Question

Analysing two-channel Agilent microarray data

0

Entering edit mode

joanna.goscik • 0

@joannagoscik-7031

Last seen 9.5 years ago

Hi All,

I've come across an ambiguity concerning reading and analysing two-channel Agilent microarray data.

The function I use to read the data in is read.maimages with the defaults (gMedianSignal, rMedianSignal, gMedianSignal, rMedianSignal) except for annotation columns.

As a result of the analysis I obtained a list of genes, but in some cases I observe the following problem: when I look in the raw data files (for some genes) there is LogRatio = 0 and corresponding p-value equal to 1 whereas the same genes are listed as significantly differentially expressed - after my analysis using limma.

I really have no idea where the ploblem lies - I assume that Feature Extraction Software provided by Agilent uses different columns for calcutation of LogRatio - should I read the data in in a different way (e.g. using gProcessedSignal etc.)?

I would really appreciate your help,

Joanna

limma microarray agilent • 2.1k views

ADD COMMENT • link updated 9.5 years ago by Gordon Smyth 50k • written 9.5 years ago by joanna.goscik • 0

score 2 · Accepted Answer · 2014-11-12

There is no problem. limma has processed your data correctly.

limma reads and uses the raw intensity data, rather than using Feature Extraction's summary measures that are also included in the data file.

The p-value column in the Feature Extraction file has to do with calling a probe as expressed relative to background.

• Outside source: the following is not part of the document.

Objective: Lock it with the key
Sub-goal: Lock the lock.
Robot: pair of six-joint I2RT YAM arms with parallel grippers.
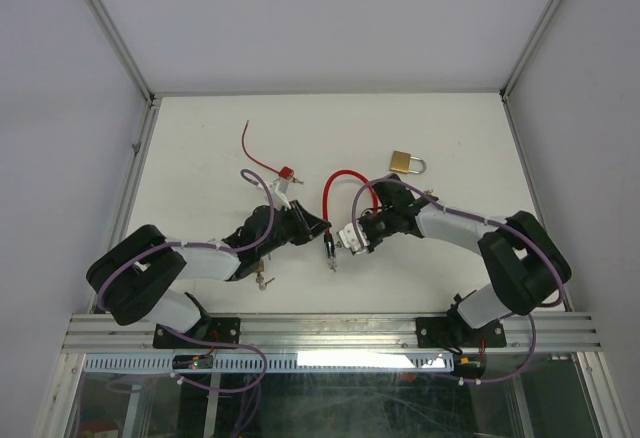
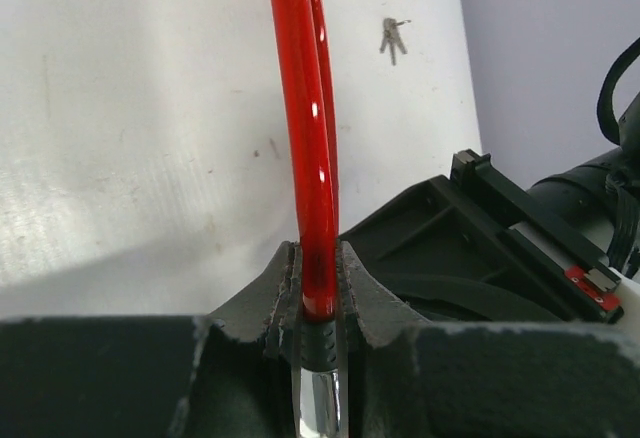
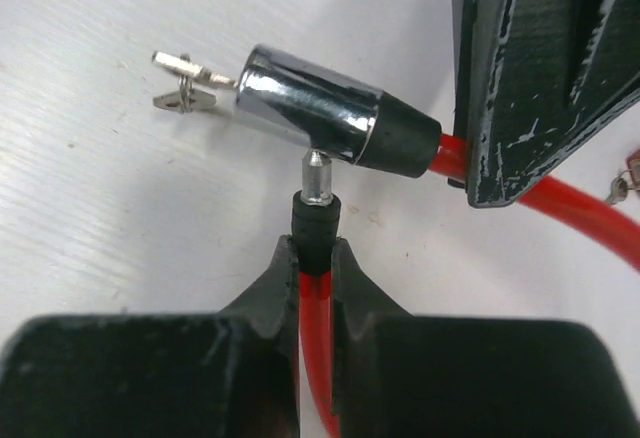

The limma authors do not believe that this is the best approach to background correction. In any case, this p-value has nothing to do with the p-values returned by a limma differential expression analysis. It is for a completely different purpose.

Limma computes log-ratios (M-values) in a slightly different way to Feature Extraction. limma does not throw out information unnecessarily by setting some of the log-ratios to zero. Setting log-ratios artificially to zero, when the actual measurements were not equal in the two channels, would interfere with the differential expression procedures. Feature Extraction only does this because it thinks you are going to interpret one array in isolation -- it doesn't know that you are going to do a proper differential expression analysis with biological replicates.

The limma approach to background correction and log-ratios is explained in this publication: http://bioinformatics.oxfordjournals.org/content/23/20/2700

Please do not change the way the data is read.